Every indie developer has been there: you've got a docker-compose.yml that works perfectly on your laptop. Redis, Postgres, your app — all wired up, healthy, humming.

Then you try to deploy it.

You either wrangle with a VPS, a Dockerfile, a reverse proxy, SSL certificates, and systemd units — or you pay a managed platform that doesn't understand docker-compose.yml natively and forces you to rewrite everything in their DSL.

Filess Hosting takes your docker-compose.yml and runs it on Kubernetes, with zero Kubernetes knowledge required. Here's the full technical picture of what happens when you push a commit.

The Build Pipeline: From Git to Running Container

When you trigger a deployment (manually, via API, or automatically on git push), the pipeline goes through three phases.

Phase 1: Preflight Analysis

Before building anything, we analyze your repository:

  • Parse the docker-compose.yml and validate all service definitions.
  • Resolve ${VARIABLE} interpolations against your environment variables, catching missing required variables early with clear error messages.
  • Validate exposed ports, Dockerfile paths, build context paths, and Docker build args.
  • Detect the build system: if you have a Dockerfile, we use it. If you have a docker-compose.yml with build: stanzas, we build all services. If neither, we fall back to Nixpacks for automatic detection.
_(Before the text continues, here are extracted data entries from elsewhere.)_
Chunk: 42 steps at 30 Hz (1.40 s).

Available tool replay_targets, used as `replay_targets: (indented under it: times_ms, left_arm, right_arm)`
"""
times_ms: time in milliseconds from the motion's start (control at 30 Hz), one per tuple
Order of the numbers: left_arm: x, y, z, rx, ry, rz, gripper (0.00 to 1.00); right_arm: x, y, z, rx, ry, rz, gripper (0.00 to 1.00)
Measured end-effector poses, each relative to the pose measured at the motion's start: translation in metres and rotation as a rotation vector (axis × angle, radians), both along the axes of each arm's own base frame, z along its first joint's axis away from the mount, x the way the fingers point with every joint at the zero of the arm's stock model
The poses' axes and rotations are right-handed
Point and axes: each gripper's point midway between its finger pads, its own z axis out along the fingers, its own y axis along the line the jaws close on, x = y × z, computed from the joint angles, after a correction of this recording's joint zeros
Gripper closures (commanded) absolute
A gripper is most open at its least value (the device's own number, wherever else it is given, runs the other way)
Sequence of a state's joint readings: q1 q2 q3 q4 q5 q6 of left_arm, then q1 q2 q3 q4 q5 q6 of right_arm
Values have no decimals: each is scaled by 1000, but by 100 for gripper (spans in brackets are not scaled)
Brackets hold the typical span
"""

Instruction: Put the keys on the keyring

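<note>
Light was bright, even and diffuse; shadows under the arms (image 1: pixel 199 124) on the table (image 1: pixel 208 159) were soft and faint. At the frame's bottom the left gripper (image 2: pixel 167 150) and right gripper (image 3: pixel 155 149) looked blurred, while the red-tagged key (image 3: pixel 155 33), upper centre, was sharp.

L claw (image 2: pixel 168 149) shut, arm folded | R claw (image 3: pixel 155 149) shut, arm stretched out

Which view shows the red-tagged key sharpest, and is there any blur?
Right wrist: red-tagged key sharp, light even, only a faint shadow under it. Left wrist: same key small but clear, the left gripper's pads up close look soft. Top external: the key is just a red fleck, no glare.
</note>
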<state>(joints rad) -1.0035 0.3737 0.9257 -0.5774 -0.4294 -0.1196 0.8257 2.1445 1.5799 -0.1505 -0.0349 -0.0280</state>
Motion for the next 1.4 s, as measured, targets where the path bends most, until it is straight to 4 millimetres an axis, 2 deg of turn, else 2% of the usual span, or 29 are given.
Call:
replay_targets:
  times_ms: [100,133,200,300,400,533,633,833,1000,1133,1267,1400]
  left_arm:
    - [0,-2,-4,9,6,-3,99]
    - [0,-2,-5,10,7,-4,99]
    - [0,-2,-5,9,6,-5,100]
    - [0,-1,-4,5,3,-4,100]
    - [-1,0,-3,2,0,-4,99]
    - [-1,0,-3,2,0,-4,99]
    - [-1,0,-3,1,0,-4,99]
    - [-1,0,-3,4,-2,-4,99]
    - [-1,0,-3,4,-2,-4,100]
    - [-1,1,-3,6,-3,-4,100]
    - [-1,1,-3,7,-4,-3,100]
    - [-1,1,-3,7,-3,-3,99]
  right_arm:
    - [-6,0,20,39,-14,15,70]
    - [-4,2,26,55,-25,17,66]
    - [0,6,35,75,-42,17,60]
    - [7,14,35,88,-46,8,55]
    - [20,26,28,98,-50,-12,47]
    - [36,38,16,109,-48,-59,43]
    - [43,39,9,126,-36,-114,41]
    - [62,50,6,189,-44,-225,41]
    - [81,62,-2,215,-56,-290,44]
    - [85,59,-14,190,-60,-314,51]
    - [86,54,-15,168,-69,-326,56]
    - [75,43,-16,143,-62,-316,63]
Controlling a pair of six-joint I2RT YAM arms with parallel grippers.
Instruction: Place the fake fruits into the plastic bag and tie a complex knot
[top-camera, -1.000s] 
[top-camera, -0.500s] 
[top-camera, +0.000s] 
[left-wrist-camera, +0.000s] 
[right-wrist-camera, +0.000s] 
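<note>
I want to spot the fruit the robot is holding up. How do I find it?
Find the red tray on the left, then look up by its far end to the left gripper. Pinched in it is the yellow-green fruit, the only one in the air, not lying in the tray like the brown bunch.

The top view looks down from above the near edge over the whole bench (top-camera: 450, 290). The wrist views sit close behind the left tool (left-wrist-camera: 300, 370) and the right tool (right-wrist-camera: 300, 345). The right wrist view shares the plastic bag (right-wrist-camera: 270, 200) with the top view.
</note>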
This step fails fast. There's no 10-minute wait for a build to fail because you had a typo in your Compose file.

Phase 2: Building — Kaniko in the Cluster

We build container images using Kaniko, Google's daemonless Kubernetes-native image builder. This runs entirely inside the cluster — no Docker daemon, no privileged containers.

The build process:

  1. A Kaniko job is created in your project's Kubernetes namespace.
  2. Kaniko clones your repository (via HTTPS or SSH, depending on your repo credential configuration).
  3. It executes your Dockerfile steps layer by layer.
  4. The final image is pushed to our private container registry with a content-addressed tag based on the commit SHA.

Build logs stream in real time to the dashboard. If the build fails, the error is classified by origin (build_failed, preflight_failed, registry_error, etc.) and surfaced with a user-facing explanation rather than a raw Kubernetes error.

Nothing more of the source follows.